Bagi siswa yang berasal
dari keluarga dengan keterbatasan ekonomi, android
masih merupakankebutuhan mahal yang tidak bisa dipenuhi. Hal ini juga perlu dipikirkan cara lain bagi guru dalam
pembelajaran daring agar siswa
tersebut tetap bisa mengikuti. Selain kendala sinyal.
4. Sekolah
Pembelajaran dari
peristiwa mewabahnya Corona ini bisa
menyadarkan pihak sekolah/madrasah untuk lebih meningkatkan fasilitas sarana
prasarana bagi pembelajaran siswa dan guru, dan tentu diikuti dengan pelatihan
cara pemanfaatannya. Bagi sekolah yang tidak segera tanggap dengan perkembangan
teknologi tentu akan kesulitan melaksanakan pembelajaran daring, padahal ini kebijaksanaan pemerintah yang harus dipatuhi
dan dijalankan. Bahkan suatu saat bisa jadi akan ditinggalkan masyarakat.

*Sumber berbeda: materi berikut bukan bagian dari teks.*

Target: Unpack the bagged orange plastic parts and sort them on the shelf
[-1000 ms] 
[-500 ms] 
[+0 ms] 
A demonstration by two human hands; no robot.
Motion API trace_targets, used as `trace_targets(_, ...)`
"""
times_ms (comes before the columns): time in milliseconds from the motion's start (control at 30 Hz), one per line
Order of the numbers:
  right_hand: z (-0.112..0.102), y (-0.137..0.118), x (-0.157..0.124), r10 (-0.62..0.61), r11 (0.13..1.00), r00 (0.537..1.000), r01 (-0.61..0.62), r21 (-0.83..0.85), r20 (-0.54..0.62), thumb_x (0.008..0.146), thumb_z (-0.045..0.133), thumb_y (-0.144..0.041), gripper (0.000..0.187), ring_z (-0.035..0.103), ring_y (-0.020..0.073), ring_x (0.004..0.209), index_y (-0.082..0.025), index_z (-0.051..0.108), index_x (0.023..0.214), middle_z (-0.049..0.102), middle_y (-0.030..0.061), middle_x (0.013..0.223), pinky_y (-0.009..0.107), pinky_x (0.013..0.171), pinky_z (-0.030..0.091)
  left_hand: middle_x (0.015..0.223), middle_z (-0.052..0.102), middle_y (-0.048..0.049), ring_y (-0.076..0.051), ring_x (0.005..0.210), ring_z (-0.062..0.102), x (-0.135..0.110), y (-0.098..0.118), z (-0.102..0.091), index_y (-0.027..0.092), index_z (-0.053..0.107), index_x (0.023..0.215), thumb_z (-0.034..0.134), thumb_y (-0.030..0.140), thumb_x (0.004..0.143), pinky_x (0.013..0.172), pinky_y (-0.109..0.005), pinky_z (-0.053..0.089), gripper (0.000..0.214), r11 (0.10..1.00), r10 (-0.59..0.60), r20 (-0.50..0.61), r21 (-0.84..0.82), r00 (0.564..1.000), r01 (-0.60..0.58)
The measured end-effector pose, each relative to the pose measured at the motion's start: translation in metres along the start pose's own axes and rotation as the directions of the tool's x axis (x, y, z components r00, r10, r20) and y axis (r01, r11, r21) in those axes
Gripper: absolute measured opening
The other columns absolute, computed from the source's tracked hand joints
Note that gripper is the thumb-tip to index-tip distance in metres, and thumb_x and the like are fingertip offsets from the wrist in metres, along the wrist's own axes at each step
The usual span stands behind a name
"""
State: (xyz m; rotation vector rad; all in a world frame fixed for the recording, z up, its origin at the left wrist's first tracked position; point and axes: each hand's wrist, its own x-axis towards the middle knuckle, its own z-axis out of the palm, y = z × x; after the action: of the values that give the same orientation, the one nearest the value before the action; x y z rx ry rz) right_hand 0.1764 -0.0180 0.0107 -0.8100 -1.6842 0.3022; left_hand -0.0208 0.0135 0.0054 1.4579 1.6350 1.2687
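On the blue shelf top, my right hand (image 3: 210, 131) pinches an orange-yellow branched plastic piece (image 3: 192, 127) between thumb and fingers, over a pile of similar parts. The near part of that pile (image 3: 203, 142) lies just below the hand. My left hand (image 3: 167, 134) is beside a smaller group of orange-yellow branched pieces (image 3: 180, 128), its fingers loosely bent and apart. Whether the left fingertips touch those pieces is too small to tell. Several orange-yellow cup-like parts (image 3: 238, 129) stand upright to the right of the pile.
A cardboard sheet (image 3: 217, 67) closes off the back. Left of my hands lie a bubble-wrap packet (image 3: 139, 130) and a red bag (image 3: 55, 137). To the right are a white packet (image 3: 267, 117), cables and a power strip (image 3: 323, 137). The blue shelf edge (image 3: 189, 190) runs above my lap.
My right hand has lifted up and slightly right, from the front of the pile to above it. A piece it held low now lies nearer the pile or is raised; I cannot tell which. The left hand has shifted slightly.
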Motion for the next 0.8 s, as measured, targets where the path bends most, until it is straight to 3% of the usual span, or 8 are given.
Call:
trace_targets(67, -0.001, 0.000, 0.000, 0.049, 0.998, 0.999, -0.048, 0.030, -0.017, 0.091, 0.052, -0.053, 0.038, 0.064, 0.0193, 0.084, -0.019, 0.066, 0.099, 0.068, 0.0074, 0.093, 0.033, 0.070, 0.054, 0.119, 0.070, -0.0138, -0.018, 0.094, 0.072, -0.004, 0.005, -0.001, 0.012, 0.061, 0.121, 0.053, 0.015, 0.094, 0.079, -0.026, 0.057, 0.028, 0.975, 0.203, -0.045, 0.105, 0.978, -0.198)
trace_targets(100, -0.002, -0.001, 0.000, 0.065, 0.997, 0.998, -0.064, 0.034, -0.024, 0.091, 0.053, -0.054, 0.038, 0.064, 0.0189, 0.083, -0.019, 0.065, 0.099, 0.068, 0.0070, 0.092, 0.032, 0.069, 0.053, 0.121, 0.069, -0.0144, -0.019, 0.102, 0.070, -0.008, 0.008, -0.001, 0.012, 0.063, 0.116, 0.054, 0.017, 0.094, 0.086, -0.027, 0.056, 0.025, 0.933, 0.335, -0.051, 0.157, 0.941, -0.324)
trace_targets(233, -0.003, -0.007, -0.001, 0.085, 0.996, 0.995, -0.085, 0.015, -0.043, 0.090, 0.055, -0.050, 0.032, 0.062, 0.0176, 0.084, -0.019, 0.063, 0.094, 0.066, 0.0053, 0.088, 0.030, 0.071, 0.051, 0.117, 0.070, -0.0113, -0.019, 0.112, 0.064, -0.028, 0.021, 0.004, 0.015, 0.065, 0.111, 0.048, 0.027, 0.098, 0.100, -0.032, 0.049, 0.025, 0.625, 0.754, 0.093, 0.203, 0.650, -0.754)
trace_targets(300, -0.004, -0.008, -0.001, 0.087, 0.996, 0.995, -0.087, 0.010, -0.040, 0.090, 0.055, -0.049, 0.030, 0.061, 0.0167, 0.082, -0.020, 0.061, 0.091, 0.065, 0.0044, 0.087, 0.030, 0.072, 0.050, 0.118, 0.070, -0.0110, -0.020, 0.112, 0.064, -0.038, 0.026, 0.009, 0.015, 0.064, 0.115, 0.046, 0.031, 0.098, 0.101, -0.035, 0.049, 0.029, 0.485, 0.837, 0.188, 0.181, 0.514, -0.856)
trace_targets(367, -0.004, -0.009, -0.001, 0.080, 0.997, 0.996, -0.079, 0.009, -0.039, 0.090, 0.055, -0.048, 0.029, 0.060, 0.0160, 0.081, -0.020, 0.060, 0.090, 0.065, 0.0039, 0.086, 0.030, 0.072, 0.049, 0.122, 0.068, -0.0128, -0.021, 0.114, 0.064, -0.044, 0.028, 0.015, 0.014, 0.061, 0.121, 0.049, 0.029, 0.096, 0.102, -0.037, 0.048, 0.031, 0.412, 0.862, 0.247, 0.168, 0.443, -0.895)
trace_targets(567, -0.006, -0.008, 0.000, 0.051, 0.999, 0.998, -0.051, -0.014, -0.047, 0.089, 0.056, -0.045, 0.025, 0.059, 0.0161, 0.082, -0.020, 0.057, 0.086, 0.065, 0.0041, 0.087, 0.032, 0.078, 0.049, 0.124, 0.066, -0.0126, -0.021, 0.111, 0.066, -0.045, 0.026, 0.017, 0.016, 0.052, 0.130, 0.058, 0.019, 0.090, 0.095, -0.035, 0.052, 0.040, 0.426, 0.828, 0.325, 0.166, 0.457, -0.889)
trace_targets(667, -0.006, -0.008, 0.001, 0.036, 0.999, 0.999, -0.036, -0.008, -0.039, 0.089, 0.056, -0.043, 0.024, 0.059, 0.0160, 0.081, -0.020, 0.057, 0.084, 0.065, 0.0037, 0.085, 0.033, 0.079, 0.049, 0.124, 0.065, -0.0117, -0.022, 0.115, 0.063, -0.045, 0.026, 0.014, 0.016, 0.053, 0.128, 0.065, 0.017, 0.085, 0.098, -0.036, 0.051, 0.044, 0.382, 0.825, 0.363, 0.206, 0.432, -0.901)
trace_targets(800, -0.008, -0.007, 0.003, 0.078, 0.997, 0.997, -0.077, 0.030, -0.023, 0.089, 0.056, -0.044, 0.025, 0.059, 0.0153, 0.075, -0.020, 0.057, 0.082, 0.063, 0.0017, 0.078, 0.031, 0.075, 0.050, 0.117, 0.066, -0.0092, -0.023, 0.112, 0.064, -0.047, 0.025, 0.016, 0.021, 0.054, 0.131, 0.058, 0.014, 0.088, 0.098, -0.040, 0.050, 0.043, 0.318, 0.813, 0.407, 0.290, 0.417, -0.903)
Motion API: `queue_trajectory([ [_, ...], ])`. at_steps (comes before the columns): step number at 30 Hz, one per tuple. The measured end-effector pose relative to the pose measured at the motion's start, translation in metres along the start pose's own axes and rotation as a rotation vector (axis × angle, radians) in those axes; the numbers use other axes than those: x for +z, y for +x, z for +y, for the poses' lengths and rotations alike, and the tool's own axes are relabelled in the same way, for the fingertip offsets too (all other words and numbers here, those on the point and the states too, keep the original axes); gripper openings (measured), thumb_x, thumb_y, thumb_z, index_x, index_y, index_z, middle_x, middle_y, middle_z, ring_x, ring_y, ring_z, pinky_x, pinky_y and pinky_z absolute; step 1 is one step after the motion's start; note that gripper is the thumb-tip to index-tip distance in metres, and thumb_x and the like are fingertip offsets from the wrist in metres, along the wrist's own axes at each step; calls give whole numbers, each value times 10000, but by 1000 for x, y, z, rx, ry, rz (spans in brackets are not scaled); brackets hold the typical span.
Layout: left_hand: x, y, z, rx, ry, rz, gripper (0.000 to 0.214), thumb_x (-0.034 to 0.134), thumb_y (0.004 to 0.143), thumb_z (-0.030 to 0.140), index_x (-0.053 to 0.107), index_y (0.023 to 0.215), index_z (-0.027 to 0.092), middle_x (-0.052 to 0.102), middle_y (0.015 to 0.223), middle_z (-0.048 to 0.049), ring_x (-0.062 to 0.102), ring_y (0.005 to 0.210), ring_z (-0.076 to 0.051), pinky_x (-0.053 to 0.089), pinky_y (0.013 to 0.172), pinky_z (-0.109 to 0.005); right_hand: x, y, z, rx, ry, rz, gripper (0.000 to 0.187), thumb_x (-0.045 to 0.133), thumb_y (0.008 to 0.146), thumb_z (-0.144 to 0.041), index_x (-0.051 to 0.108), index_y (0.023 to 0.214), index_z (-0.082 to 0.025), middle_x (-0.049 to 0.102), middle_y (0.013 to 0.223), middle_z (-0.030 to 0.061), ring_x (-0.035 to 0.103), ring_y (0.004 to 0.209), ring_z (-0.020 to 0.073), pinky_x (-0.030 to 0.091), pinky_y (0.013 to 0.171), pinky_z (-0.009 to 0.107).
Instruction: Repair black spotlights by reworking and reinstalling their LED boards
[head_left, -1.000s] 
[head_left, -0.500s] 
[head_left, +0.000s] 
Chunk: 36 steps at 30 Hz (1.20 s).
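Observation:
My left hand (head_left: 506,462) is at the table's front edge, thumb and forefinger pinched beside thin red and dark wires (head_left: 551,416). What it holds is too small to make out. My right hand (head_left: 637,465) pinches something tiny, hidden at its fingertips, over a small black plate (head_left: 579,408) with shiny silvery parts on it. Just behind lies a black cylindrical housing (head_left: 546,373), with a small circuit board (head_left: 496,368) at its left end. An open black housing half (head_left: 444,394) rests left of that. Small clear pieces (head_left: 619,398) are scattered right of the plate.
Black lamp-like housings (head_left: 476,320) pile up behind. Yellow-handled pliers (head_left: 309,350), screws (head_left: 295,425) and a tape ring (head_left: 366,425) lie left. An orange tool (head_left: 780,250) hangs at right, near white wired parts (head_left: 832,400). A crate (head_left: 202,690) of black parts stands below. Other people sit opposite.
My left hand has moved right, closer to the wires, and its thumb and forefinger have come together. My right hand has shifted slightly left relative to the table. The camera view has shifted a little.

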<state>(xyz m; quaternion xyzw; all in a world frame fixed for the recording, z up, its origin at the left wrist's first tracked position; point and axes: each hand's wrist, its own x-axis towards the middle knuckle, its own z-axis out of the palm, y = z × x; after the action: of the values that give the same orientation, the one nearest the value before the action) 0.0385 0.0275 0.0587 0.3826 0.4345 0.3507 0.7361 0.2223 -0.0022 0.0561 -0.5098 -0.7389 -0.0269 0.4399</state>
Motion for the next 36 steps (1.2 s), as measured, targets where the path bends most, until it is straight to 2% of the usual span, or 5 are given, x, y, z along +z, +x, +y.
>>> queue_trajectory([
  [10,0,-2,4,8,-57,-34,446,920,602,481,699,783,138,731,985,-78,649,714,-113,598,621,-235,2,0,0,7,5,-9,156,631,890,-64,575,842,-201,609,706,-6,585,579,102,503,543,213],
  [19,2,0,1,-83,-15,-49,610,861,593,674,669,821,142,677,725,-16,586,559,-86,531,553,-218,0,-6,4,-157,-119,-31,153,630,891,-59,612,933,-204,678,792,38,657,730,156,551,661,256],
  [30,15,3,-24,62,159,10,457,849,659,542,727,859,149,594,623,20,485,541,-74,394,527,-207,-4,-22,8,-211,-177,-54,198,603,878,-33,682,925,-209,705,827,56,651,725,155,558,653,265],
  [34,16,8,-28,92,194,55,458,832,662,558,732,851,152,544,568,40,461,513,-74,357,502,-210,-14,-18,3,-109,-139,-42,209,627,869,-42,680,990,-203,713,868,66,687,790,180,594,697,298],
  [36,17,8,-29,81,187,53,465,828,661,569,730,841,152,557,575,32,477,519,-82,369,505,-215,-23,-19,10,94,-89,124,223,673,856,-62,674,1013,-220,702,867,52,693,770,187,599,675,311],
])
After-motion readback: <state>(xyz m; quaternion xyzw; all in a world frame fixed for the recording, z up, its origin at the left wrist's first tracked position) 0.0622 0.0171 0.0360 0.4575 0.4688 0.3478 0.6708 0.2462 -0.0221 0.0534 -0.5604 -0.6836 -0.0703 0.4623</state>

Mewabahnya Corona membuat program-program
sekolah/madrasah dibatalkan seperti Ujian Nasional Berbasis Komputer (UNBK),
Ujian Akhir Sekolah Berstandart Nasional (UASBN), pelarangan pengumpulan
orang-orang dalam jumlah banyak dan program-program sekolah yang lain. Kalau
dulu bagi sekolah/madrasah ujian-ujian ini merupakan salah satu penentu
kelulusan siswa dan parameter akan kualitas sekolah/madrasah di mata masyarakat,
akibat mewabahnya Corona ini semua menjadi
tidak berarti apa-apa Paradigmanya sudah berubah.
5. Pemerintah
Pemerintah sangat
berperan penting dalam menetapkan dan mengatur sistem pendidikan di tengah
wabah Corona ini. Langkah itu sudah
diambil, pembelajaran dari rumah dengan sistem daring sudah diberlakukan dan semua elemen sekolah/madrasah harus
mematuhi. Pelaksanaannya bisa disesuaikan dengan kondisi sosial, ekonomi,
geografi dan pertimbangan lain yang mempengaruhi. Yang intinya sistem
pendidikan tetap harus berjalan.
Ujian-ujian sekolah/madrasah
yang belum sempat dilaksanakan, bisa dilaksanakan dengan daring, siswa tidak perlu hadir secara fisik ke sekolah/madrasah. Apabila
sekolah tidak siap mengadakan ujian jarak jauh, alternatif yang ditawarkan
pemerintah yakni dengan mempertimbangkan portofolio nilai rapor dan prestasi
siswa yang diperoleh sebelumnya. Selain itu, syarat penentu kelulusan juga bisa
ditentukan melalui penugasan atau penilaian jarak jauh.